È il 21 gennaio 2010 quando il prefetto Gian Valerio Lombardi tranquillizza a mezzo stampa tutti gli abitanti della regione, dal Ticino al Garda: “A Milano e in Lombardia la mafia non esiste”, fa filtrare alle agenzie di stampa durante l’audizione a porte chiuse davanti alla Commissione parlamentare antimafia, in trasferta nella capitale del Nord. “Sono presenti singole famiglie”, continua, ma “ciò non vuol dire che a Milano e in Lombardia esista la mafia”. Scoppia la polemica, naturalmente – certi notabili della Dc siciliana dicevano le stesse cose, ma cinquant’anni fa – e dopo un paio di giorni anche il sindaco Letizia Moratti dice la sua: “Io parlerei più che di infiltrazioni mafiose di infiltrazioni della criminalità organizzata”. La parola mafia, per la classe dirigente che comanda a Milano, continua a essere un tabù, proprio come lo era nella Sicilia della mia infanzia. La Sicilia dove scendevano le troupe dei telegiornali e puntavano la telecamera in faccia al vecchietto seduto al bar dove avevano appena ammazzato qualcuno. “La mafia? Ma quale mafia?”, rispondeva lui, e il servizio era fatto: l’ennesima dimostrazione dell’omertà, della rassegnazione, della connivenza con boss e picciotti. In Lombardia accadeva la stessa cosa, ma al posto del vecchietto davanti al bar di paese c’erano i vertici istituzionali della Milano del terzo millennio.

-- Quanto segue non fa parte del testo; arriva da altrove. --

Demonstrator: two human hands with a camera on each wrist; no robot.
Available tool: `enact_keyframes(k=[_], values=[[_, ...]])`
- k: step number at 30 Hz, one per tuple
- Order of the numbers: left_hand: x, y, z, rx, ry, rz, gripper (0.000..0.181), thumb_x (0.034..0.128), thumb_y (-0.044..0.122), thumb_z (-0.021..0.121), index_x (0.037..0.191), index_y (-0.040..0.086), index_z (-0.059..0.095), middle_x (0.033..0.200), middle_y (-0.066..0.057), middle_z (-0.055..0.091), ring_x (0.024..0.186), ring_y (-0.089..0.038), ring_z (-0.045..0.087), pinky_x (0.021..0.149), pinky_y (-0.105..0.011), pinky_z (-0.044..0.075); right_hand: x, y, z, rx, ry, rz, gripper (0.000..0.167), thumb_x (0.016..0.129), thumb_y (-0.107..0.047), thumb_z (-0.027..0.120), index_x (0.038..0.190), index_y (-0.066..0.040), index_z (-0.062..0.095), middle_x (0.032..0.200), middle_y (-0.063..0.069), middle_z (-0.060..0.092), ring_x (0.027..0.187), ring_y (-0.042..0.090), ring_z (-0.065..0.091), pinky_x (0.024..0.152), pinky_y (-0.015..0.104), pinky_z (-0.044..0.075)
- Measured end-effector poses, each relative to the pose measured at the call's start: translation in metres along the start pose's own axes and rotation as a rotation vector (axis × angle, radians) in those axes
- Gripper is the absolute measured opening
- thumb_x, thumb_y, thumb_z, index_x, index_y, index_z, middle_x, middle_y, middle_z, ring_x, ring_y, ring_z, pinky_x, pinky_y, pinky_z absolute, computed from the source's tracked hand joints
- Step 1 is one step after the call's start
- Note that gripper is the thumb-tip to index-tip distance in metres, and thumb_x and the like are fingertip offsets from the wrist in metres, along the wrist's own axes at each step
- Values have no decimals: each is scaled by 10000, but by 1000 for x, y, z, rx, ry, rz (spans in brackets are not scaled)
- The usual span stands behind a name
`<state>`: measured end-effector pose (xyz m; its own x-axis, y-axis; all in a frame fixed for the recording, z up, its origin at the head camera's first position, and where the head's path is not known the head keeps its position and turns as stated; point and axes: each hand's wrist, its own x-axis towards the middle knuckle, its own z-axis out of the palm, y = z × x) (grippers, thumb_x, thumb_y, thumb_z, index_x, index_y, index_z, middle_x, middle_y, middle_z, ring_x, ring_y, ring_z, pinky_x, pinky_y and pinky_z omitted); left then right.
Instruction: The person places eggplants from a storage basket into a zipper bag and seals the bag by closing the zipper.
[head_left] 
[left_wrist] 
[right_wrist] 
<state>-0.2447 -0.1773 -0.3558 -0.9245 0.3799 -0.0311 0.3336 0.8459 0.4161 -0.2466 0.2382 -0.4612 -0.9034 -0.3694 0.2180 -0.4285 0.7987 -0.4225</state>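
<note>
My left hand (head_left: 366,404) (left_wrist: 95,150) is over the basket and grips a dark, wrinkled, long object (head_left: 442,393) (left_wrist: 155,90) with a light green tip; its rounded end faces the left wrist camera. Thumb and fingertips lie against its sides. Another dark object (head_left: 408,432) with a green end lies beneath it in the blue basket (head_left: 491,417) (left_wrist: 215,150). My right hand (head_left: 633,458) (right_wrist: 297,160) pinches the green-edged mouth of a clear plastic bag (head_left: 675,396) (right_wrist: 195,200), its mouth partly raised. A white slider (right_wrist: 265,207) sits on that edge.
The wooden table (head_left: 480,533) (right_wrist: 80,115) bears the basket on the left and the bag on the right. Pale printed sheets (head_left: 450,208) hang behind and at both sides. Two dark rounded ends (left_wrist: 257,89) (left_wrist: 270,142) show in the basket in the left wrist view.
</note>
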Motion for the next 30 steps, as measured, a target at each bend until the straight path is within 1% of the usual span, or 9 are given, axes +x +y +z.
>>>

Sei mesi dopo le parole del prefetto e del sindaco, il 13 luglio, sarebbe scattata l’operazione Crimine-Infinito. La più grande retata contro la ’ndrangheta della storia d’Italia, con oltre trecento arresti, di cui 160 in Lombardia. L’inchiesta condotta dalle procure di Reggio Calabria e Milano, con la sua mole di filmati, intercettazioni, documenti sequestrati, dà l’ennesima conferma che in Lombardia la mafia esiste. Esiste non perché ci sono delle singole famiglie, come sosteneva il prefetto Lombardi, ma come organizzazione strutturata e radicata. L’inchiesta scopre tra l’altro nella nostra regione 16 “locali”, come dire “filiali” della ’ndrangheta: Milano, Cormano, Bresso, Desio, Pioltello, Limbiate, Seregno-Giussano, Erba, Canzo, Mariano Comense, Rho, Bollate, Legnano, Solaro, Corsico, Pavia. L’inchiesta Crimine-Infinito, ancora, dimostra che la criminalità organizzata citata dal sindaco Moratti altro non è che mafia a tutti gli effetti, e più precisamente ’ndrangheta (e comunque in Lombardia esistono anche Cosa nostra, camorra, criminalità pugliese), perfettamente integrata con la “casa madre” calabrese.
I 160 arresti della Procura di Milano smentirono clamorosamente il prefetto e il sindaco, ma il punto non è neppure questo. Il punto è che in Lombardia le mafie esistono e sono radicate da almeno sessant’anni. Nei soli anni Novanta l’allora neonata Direzione distrettuale antimafia di Milano ha arrestato circa tremila persone legate a organizzazioni mafiose, e ben prima delle parole del sindaco e del prefetto la presenza mafiosa nella nostra regione e nella sua “capitale” era documentata nelle relazioni della Commissione parlamentare antimafia, della Direzione nazionale antimafia e così via. Tutti testi che dei pubblici amministratori di quel livello non potevano non conoscere.
Non potevano non conoscerli loro perché li conoscevamo noi, e da tempo. Erano i primi anni Novanta quando su Società civile (vedi) scrivevamo inchieste di copertina sui clan mafiosi che in certi quartieri di periferia esercitavano un vero e proprio controllo del territorio, nel silenzio complice della politica che di lì a poco sarebbe stata travolta da Tangentopoli. Un impegno continuato con “Omicron”, l’Osservatorio sulla criminalità organizzata al Nord (vedi) e con la casa editrice Melampo. Che tra gli altri titoli ha pubblicato Mafia a Milano. Sessant’anni di affari e delitti (di Mario Portanova, Giampiero Rossi e Franco Stefanoni), che in oltre 400 pagine racconta una storia che in troppi non hanno voluto vedere.